U.S. Geological Survey

Cover image from WRIR00-4196 (click for enlargement, 71 KB) Estimates of Nitrogen Loads Entering Long Island Sound from Ground Water and Streams on Long Island, New York, 1985-96

by Michael P. Scorca and Jack Monti, Jr.

U.S. GEOLOGICAL SURVEY
Water-Resources Investigations Report 00-4196


ABSTRACT

Fresh ground water that discharges from the northern part of Long Island's aquifer system to Long Island Sound contains elevated concentrations of nitrogen from agricultural fertilizer, domestic waste and fertilizer, and precipitation. The nitrogen contributes to algal blooms, which consume oxygen as the algae die and decompose. The resulting low dissolved oxygen concentrations (hypoxia) adversely affect plant and animal populations in Long Island Sound.  

The four major streams on the north shore of Long Island that have long-term discharge and water-quality records were selected for analysis of geographic, long-term, and seasonal trends in nitrogen concentration. Nitrogen concentrations generally decrease eastward among three Nassau County streams, then increase again at the easternmost stream, Nissequogue River in Suffolk County. A long-term (1970-96) increase in total nitrogen concentrations in the Nissequogue River also is evident. Seasonal fluctuations in nitrogen concentrations in all four streams reflect chemical reactions and microbial activity in the stream system, so total nitrogen concentrations in the three easternmost streams generally were lowest during summer and highest in winter, whereas those in the westernmost stream (Glen Cove Creek) were highest during summer and lowest in winter.  

The nitrogen loads discharged to Long Island Sound from each of the four streams for each year during 1985-96 were calculated from the annual mean total nitrogen concentration and the annual mean discharge. Nissequogue River's annual mean discharges were 3 to 6 times larger than those of Glen Cove and Mill Neck Creeks, and produced the largest annual loads of nitrogen--65 to 149 ton/yr (59,000 to 135,000 kg/yr).
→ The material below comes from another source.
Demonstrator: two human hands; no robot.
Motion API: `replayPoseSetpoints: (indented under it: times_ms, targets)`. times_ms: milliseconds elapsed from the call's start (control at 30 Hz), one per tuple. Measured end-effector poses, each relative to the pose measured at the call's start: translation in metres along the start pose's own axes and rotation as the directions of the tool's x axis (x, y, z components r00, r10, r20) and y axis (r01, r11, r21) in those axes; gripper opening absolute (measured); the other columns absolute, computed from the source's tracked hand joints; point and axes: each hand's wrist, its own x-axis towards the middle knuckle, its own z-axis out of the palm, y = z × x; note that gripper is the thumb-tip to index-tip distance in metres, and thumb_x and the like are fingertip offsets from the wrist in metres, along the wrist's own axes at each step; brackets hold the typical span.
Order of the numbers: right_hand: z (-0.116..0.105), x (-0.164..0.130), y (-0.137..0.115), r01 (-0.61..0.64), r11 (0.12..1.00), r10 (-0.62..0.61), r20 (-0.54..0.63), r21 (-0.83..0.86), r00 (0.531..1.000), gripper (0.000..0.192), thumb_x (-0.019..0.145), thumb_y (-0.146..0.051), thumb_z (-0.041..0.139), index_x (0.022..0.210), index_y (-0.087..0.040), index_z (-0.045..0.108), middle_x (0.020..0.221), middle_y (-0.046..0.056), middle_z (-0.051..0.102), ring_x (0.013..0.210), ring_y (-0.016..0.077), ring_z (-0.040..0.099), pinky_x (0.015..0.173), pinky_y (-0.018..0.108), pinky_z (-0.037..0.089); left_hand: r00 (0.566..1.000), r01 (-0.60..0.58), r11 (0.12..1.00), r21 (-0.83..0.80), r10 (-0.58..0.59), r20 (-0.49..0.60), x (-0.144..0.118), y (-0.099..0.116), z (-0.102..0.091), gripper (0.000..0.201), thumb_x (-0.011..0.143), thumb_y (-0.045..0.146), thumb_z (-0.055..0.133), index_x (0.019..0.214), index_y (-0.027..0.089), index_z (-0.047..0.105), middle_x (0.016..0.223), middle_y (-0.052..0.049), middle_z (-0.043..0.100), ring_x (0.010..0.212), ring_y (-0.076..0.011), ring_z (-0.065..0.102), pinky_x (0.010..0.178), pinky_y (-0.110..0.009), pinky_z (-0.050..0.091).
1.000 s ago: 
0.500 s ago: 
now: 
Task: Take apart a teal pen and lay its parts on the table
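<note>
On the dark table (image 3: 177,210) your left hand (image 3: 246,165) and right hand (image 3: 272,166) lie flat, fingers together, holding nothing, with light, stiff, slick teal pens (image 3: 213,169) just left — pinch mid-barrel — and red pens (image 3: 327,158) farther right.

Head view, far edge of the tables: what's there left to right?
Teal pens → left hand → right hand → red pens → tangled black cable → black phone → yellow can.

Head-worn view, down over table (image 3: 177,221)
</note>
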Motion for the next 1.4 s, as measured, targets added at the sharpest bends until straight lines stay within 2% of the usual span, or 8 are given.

Cold Spring Brook had the lowest annual mean discharges and annual mean total nitrogen concentrations of the four streams; its annual mean nitrogen load ranged from 1.2 to 2.8 ton/yr (1,100 to 2,500 kg/yr).  

The nitrogen load carried to Long Island Sound by shallow ground water from the north shore of Long Island was calculated from simulated shallow-aquifer discharges from Nassau and Suffolk Counties (9,200 and 21,400 Mgal/yr or 34,800,000 and 81,100,000 m3/yr, respectively) and median total nitrogen concentrations at selected wells (2.2 and 4.3 milligrams per liter as N, respectively). The resultant nitrogen load was 84 ton/yr (76,500 kg/yr) for Nassau County and 384 ton/yr (349,000 kg/yr) for Suffolk County.  

The nitrogen load carried to Long Island Sound by deep ground water from the north shore was calculated from simulated deep-aquifer discharges from Nassau and Suffolk counties (13,200 and 47,300 Mgal/yr or 50,000,000 and 179,000,000 m3/yr, respectively). The median nitrogen concentrations of deep ground water for the two counties were 1.62 and 1.34 mg/L as N, respectively. The resultant nitrogen load from deep-aquifer discharge was 89 ton/yr (81,000 kg/yr) for Nassau County and 265 ton/yr (240,000 kg/yr) for Suffolk County.  

Nitrogen loads entering Long Island Sound from the shallow aquifer underlying three areas of differing land use along the north shore--a sewered residential area in Nassau County, an unsewered residential area in Suffolk County, and an agricultural area in Suffolk County--were evaluated. The agricultural area contains no major streams and, therefore, produces very little surface runoff to Long Island Sound and substantially greater shallow-aquifer discharge than in the sewered and unsewered areas. Ground water in the agricultural area also had the highest median nitrogen concentration (9.9 mg/L as N) of the three land-use areas and discharged the largest estimated nitrogen load to Long Island Sound--152 ton/yr (138,000 kg/yr), which represents about 40 percent of the estimated total nitrogen load from Suffolk County. Ground water in the sewered area had the lowest nitrogen concentration (1.9 mg/L as N) and discharged the smallest nitrogen load to Long Island Sound--7.28 ton/yr (6,600 kg/yr). The analysis indicates that land use on the north shore of Long Island can greatly affect the nitrogen concentration of water in the shallow aquifer and the resultant nitrogen load discharged to Long Island Sound from ground water.  


Citation: Scorca, Michael P., and Monti, Jack Jr., 2001, Estimates of Nitrogen Loads Entering Long Island Sound from Ground Water and Streams on Long Island, New York, 1985-96: U.S. Geological Survey Water-Resources Investigations Report 00-4196, 29 p.